Une fois un enfant a prétendu que c'était une vache,

mon chien étant noir et blanc. Il n'était pas

au courant que les vaches peuvent être aussi marron.

Mais la question que j'ai préférée est celle d'un petit

garçon, religieux, mais qui avait le droit de

caresser mon chien. Il m'a demandé: "Est-ce qu'il est

papa?"

Les enfants harédims n'ont pas le droit de caresser

les chiens. Mais quelques uns le font quand même.

Au début, quand mon chien était encore petit,

je ne m'éloignais pas trop de chez moi.

Cependant, lorsqu'il est devenu grand, j'ai 

élargi nos promenades. Je le promène

le matin, 45 minutes, le midi 10-20 minutes

et le soir 45 minutes.

A partir du moment où j'ai été dans des endroits 

à majorité écrasante de harédims, je me suis

vue traitée de dégoûtante, mon chien aussi, a

eu droit au même adjectif.

Je ne me suis pas laissée décourager.

Ces enfants là, ont besoin de voir autre

chose, et surtout je désire qu'ils s'habituent

à la présence de chiens.

Lentement, la plupart des gens se sont habitués

à notre présence.

Même s'il arrive que certains gamins

fabriquent des barrages sur le trottoir,

avec des briques recouvertes de cartons!

Je parle à ces enfants, qui ne sont pas encore 

formatés.

Mon but, c'est de les éduquer un peu, car

leurs parents les laissent dans la rue, dès leurs

plus jeunes âges.

Je n'ai jamais vu des rues aussi sales,

un des jeux favoris de ces enfants

est de chasser les chats ou de réduire

en poussière des pierres.

Quand les garçons grandissent, on les

voit moins, car ils vont étudier en Yéshiva.

Ces derniers n'étudient ni les maths, ni

l'anglais.

Les filles étudient plus, car ce sont

elles qui vont faire bouillir la marmite.

La plupart des hommes ne travaillant pas.

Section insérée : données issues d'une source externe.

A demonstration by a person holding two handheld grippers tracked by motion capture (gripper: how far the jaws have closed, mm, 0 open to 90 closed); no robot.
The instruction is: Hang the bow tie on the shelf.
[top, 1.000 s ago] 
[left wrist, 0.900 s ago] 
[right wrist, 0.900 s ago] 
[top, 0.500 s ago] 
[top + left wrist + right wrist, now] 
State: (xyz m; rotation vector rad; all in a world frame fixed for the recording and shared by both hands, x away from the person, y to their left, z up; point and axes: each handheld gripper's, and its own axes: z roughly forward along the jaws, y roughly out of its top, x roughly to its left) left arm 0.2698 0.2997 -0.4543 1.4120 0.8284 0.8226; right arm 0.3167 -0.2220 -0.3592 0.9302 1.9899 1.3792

Généralement, dans ce genre de société, les

femmes restent à la maison et les hommes

vont travailler. Ici, non, et donc je vois

de plus en plus des harédims commander

des pizzas, car leurs femmes doivent

non seulement faire une dizaine d'enfants, le

ménage, travailler et en plus cuisiner.

Donc, il y a des jours où elles n'y arrivent pas.

J'aime mon quartier.

J'ai les commerces à proximité, les autobus,

mais aussi des médecins.

Il m'arrive d'avoir envie de demander aux

harédims: "Avez-vous lu 'Isaac Bashevis Singer?"

"Vous êtes-vous reconnu dans le livre de

Yehoshua Bar-Yosef "Ville Magique"?

Dans "Ville Magique", l'écrivain parle

de  Safed. Cette ville où habitaient et

habitent encore des harédims.

Comment des gens habitués à recevoir de

l'argent de l'étranger, pour prier, ont

dû faire face à la Première Guerre

Mondiale, qui a interrompu les versements,

ainsi qu'à un tremblement de terre.

Comment réagit-on à cela quand on

voit que les premières victimes,

sont les enfants?

Un très bon roman, qui à ma

connaissance, n'a pas été traduit en français.

On peut le trouver en hébreu (Magic City).